2023 has further proven that the state of cybersecurity is constantly evolving. New technologies are emerging and increasingly being adopted for purposes of enhancing threat detection, analyzing large volumes of data for anomalies and automating security processes. Meanwhile, cyberthreats are becoming increasingly sophisticated. In 2022, 76% of organizations were targeted by a ransomware attack, of which 64% were infected.1 To more effectively defend against such attacks, it is important for cyberprofessionals to understand current trends and challenges that exist in the field of cybersecurity.

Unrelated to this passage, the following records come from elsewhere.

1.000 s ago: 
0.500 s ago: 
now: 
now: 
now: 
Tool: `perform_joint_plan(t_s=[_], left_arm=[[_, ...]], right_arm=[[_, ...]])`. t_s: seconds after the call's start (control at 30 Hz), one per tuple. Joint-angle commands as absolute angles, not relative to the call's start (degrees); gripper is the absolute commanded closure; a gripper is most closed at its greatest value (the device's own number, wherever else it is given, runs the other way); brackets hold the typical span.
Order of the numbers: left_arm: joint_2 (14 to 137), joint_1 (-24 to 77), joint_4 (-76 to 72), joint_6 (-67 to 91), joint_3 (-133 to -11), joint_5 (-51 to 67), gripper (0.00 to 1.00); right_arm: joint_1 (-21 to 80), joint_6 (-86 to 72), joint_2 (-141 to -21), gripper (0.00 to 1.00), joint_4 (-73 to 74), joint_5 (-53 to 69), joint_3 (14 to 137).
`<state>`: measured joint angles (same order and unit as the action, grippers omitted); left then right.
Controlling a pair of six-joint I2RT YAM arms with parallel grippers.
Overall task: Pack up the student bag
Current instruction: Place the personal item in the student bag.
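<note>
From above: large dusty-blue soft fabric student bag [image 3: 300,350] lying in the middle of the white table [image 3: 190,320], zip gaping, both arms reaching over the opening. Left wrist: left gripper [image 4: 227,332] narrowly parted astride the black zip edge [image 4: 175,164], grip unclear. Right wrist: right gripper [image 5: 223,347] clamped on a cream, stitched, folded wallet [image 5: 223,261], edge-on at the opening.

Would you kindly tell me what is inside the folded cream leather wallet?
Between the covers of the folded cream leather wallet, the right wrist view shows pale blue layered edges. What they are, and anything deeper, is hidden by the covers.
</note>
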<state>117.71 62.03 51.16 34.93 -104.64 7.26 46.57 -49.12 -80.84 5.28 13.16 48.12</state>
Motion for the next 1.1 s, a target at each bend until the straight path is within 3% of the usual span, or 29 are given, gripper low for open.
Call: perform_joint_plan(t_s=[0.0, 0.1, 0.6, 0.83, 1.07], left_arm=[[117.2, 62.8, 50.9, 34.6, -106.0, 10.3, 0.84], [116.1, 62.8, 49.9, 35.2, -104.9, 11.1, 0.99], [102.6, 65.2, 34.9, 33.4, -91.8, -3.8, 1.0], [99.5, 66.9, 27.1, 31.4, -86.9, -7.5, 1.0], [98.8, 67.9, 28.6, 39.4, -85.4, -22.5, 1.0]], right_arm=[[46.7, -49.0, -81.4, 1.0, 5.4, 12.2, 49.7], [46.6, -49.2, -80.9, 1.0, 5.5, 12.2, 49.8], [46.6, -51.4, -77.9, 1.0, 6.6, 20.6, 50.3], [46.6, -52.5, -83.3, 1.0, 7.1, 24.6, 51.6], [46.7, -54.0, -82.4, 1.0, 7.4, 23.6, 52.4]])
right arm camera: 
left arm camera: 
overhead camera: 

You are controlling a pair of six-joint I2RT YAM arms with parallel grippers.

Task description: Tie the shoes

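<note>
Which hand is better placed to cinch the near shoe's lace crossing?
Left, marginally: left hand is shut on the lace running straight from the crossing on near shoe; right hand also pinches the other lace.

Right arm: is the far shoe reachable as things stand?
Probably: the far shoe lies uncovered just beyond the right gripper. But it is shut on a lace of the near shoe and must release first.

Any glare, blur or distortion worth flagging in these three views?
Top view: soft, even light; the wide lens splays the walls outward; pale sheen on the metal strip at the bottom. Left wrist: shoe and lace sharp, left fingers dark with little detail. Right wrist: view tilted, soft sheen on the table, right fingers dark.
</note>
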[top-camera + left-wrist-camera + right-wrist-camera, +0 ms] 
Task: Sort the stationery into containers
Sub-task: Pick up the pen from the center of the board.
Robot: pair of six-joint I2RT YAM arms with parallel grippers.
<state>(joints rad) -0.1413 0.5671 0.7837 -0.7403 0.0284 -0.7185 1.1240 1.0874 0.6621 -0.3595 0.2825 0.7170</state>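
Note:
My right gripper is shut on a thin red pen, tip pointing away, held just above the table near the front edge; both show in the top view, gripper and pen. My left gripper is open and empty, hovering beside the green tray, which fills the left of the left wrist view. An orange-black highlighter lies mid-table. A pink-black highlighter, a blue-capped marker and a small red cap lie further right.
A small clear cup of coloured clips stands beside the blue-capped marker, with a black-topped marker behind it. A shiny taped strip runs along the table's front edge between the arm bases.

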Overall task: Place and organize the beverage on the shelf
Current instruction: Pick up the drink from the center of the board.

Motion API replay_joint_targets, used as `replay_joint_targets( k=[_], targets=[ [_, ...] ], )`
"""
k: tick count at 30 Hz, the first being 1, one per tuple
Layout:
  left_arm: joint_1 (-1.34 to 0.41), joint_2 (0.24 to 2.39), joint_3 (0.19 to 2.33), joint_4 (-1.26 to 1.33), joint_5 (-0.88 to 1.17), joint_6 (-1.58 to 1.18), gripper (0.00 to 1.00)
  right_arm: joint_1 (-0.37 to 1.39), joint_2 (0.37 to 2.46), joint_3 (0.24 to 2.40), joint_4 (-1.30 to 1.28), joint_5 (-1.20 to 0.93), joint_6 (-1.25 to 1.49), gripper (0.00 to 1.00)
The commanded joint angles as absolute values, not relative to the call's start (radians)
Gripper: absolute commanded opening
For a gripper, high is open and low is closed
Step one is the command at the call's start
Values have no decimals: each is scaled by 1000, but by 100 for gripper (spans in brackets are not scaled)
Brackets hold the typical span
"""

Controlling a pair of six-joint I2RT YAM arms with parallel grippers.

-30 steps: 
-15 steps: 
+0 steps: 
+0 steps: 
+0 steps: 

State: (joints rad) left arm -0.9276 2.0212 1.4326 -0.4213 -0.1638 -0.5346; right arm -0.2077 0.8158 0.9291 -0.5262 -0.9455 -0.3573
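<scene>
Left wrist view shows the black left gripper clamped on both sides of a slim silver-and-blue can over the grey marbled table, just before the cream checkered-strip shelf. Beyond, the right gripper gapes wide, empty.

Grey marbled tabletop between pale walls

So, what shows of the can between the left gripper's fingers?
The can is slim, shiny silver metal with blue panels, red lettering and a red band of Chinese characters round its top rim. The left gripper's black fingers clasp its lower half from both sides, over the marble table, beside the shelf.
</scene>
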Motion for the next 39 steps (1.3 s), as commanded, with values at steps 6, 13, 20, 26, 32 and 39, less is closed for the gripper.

A Growing Threat Landscape
The threat landscape continues to expand with the increasing connectivity of devices and systems through the Internet of Things (IoT) and the proliferation of digital technologies. Cyberattacks such as ransomware, phishing and insider threats remain pervasive and pose significant risk to enterprises, governments and individuals alike. Although these threats are nothing new, as data continue to be produced and stored in greater volumes, and as connectivity expands globally, the attack surface has become more exploitable with gaps and vulnerabilities that are appealing to criminal and nation-state hackers.2 In 2023, cyberthreats are expected to rise as unrest around the world contributes to an increase in cybercrimes.3 Malware attacks (e.g., ransomware attacks) are also expected to target more enterprises.4
Emerging Technologies
Emerging technologies such as quantum computing, 5G networks and edge computing are being adopted at a rapidly increasing rate. However, this is introducing new cybersecurity challenges across several areas:
- Quantum computing:
- Encryption vulnerabilities—Quantum computers have the potential to break commonly used encryption algorithms, such as Rivest–Shamir–Adleman (RSA) and elliptic curve cryptography (ECC), that currently provide secure communication and data protection. This raises concerns about the privacy and integrity of sensitive data, including financial transactions and personal information.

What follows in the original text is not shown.